Host/Hostess：Thank you for attending the assembly.
Attendees：Thank you.

=== Slogans & Mottos ===
The school has had Mottos and Anniversary Themes/Slogans for many years.

Motto：Wisdom, Perseverance, Health, Gregariousness (智毅健群)

Disciplinary Team Slogan：Be self-disciplined, courteous and rule-abiding (自律、守禮、守規)

35th Anniversary Theme/Slogan：In God we trust. In love we grow.

40th Anniversary Theme/Slogan：Thanksgiving in faith; Serving in Love; Thriving in Hope (感恩・服侍・騰飛)

45th Anniversary Theme/Slogan：Thrive on God's Grace; Soar with Aspirations; Triumph for Excellence

Apart from the Motto, the Cantonese version of the Disciplinary Slogan is the most well known among "TSTers", and it is almost a de facto second Motto. (However, its English equivalent is seldom brought up) Teachers often stress about self-discipline in various occasions, students are renowned for their discipline, and former students and/or alumni typically use this slogan to sum up what they have obtained from studying

=== Retention of Traditional Subjects ===
In recent years, some secondary schools group up subjects other than Chinese, English and Maths into one single entity ("Integrated Humanities") in lower Forms (i.e. Fs.1-3). TST however, retains the following subjects as separate entities: Integrated Science (IS), Chinese History, History, Visual Arts, Computer Sciences and Economics.
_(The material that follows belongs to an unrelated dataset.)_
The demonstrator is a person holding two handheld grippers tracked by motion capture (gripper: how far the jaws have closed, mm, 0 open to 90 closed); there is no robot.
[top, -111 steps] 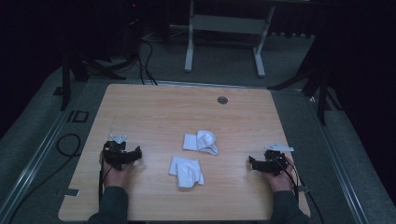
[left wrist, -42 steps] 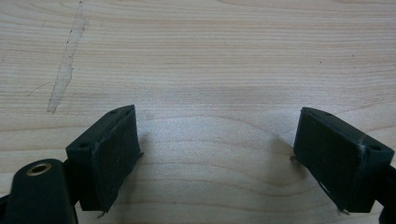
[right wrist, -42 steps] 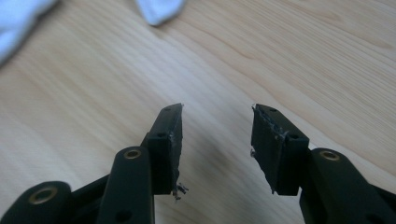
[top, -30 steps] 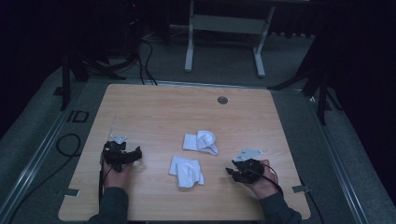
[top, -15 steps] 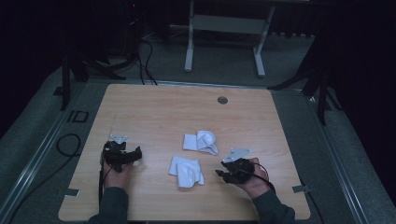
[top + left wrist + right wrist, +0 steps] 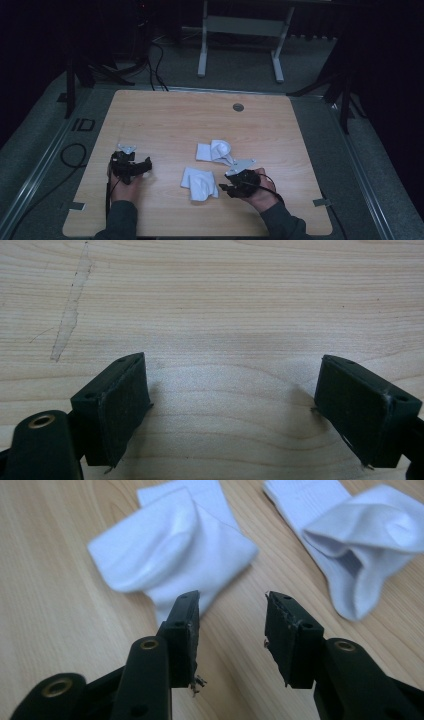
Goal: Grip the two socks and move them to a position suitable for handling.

The school also still organises Home Economics and Design & Technology (D&T) classes for lower form students as a non-elective, and both male and female students have to take both courses every year, alternating by term.

=== Terminology ===
A "class" is a "Form", for example "Form 1A", and a "class teacher" is known as a "Form Teacher". Each Class and Form is abbreviated using "F.", for example "F.1A" and "F.1". Each lesson is known as a "Period", for example, the third lesson is a "3rd Period". Students collectively call themselves "TSTers".

=== Alumni Connections ===
The school keeps in contact with alumni frequently, and the Careers Team is on good terms with the Alumni Association. Alumni strive to repay their alma mater, and often return to become coaches or become "teacher-friends" for students. Every Careers Day each year, many alumni return to TST to share their further study experiences and employment experience, showcasing their support.